Re: Package management and security

2007-06-08 Thread Andrew M.A. Cater
On Fri, Jun 08, 2007 at 09:56:09AM +0200, Frédéric PICA wrote:
 Ok, so apt-get update/upgrade -y in a cron job will work but what about my
 first question ?

Don't do this :(  The pace of change in Debian stable is very slow: as 
you correctly say, fixes are back ported and so on but it is still worth 
a human being checking what is to be upgraded - running this blind from 
a cron job may mean that you miss something important. 
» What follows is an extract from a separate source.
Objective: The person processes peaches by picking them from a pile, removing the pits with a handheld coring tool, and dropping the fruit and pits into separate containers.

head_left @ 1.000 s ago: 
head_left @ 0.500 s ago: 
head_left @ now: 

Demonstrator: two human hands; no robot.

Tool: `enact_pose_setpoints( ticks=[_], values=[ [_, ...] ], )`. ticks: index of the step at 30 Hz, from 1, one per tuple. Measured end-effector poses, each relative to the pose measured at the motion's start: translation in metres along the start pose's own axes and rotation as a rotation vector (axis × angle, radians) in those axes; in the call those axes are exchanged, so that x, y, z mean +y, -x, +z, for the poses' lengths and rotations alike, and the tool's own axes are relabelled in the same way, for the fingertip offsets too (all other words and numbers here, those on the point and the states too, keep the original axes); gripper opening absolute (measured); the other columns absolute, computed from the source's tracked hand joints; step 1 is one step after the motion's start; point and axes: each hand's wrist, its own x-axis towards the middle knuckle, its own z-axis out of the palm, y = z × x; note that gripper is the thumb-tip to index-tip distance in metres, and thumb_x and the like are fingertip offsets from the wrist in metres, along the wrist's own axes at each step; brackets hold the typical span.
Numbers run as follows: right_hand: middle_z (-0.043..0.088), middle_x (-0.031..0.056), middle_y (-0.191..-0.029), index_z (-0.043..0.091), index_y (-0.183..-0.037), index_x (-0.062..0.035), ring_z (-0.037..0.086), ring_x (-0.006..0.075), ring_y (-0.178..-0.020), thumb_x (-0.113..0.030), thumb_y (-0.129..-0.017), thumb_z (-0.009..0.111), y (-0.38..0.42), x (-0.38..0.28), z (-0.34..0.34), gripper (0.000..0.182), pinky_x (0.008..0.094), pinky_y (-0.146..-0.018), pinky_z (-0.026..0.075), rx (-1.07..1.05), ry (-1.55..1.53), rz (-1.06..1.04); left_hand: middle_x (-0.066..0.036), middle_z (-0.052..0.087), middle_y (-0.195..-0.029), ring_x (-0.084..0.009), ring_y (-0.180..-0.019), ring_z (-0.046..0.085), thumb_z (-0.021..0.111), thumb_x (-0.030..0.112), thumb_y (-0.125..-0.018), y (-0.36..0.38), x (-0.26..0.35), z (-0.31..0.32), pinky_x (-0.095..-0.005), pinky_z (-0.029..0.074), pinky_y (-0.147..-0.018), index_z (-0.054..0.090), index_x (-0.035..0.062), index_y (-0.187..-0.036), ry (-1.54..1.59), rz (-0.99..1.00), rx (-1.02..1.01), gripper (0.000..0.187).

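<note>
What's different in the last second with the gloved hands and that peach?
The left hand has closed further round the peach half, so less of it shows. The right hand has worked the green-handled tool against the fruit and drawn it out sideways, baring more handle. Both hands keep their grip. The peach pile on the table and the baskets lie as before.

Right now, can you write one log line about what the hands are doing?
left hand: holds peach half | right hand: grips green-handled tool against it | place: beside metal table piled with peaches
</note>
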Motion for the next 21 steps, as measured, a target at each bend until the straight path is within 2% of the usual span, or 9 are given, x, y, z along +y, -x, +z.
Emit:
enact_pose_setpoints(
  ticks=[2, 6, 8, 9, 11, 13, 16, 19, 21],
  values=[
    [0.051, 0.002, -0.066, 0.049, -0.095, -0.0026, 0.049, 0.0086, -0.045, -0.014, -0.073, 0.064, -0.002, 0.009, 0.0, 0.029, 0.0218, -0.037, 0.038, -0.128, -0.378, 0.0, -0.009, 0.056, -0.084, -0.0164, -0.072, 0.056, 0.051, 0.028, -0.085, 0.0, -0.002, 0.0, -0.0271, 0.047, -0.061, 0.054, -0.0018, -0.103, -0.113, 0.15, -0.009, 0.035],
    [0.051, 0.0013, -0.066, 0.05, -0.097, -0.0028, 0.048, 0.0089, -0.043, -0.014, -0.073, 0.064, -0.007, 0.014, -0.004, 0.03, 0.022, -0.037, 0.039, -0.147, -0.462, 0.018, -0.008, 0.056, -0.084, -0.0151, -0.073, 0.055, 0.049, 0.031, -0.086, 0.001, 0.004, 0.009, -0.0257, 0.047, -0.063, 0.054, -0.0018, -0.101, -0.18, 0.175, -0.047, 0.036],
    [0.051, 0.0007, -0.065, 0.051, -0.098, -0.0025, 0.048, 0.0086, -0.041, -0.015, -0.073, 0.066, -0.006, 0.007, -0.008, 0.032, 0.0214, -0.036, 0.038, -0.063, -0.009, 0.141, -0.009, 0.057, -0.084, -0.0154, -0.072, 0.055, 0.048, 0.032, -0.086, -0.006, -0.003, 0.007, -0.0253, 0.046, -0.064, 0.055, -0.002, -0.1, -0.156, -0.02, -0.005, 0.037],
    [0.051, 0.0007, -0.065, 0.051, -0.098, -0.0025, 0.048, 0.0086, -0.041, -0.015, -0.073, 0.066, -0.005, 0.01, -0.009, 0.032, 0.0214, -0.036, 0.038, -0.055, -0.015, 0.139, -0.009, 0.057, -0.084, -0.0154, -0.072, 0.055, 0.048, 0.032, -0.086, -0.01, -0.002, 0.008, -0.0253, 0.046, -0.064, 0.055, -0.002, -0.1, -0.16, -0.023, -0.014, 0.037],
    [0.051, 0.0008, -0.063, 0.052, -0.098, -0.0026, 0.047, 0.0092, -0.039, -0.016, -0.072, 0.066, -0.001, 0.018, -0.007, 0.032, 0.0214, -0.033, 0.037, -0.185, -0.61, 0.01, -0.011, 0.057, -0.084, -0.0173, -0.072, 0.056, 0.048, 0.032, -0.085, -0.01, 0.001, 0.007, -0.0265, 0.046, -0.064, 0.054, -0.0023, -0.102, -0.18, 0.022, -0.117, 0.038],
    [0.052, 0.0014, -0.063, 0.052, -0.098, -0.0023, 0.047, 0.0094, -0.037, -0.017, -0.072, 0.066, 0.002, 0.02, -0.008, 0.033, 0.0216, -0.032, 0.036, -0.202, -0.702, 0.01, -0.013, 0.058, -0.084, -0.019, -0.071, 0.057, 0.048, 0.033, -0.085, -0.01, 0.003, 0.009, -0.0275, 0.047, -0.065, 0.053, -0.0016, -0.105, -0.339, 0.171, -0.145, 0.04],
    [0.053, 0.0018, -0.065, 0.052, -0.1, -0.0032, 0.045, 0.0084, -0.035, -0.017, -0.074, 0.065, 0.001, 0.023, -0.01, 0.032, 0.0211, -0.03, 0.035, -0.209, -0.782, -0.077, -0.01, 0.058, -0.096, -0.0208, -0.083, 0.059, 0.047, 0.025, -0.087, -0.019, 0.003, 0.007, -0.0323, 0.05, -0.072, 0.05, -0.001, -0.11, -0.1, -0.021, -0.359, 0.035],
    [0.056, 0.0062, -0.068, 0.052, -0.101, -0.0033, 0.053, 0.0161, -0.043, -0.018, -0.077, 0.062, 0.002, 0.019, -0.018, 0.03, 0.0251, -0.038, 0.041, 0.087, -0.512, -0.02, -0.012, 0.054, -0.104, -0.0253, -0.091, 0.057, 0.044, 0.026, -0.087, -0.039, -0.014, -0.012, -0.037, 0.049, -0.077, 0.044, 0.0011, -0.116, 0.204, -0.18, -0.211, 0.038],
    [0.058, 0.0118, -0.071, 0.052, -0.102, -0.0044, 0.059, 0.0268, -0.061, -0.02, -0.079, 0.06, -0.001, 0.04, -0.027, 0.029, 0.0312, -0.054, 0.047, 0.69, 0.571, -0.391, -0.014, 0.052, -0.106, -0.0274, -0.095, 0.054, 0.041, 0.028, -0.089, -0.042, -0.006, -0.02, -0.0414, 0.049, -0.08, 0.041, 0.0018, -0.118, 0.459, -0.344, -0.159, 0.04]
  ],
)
Take the fact that Debian Sarge was updated 7 times over 2 1/2 years - 
the last time being just hours before release of Etch. Point releases 
fix security and serious packaging bugs - each point release probably 
only contained 30 - 50 packages over a period of a few months. apt-get 
update once a week to see how much has changed and whether it is worth 
your while: then update carefully.

 Lets say debian stable has foo-1.0 package.
 I does apt-get upgrade -y in my cron job and one day I have foo-1.0 updated
 to foo-1.0.1 for bugfix reason.

This is fairly typical
 Meanwhile the author of foo release version 2, debian stable will not
 upgrade the package because the version 2 add more features, have new
 dependencies, ...

2 will probably be in testing, 1 will continue in stable. Critical fixes
will be backported - if there are critical fixes which cannot be made, 
then it may be that the package will be considered for removal. This was 
one of the grounds for disagreement between Mozilla and Debian which led 
to Iceweasel: Mozilla don't want to support old versions, Debian don't 
want to just randomly change to new ones.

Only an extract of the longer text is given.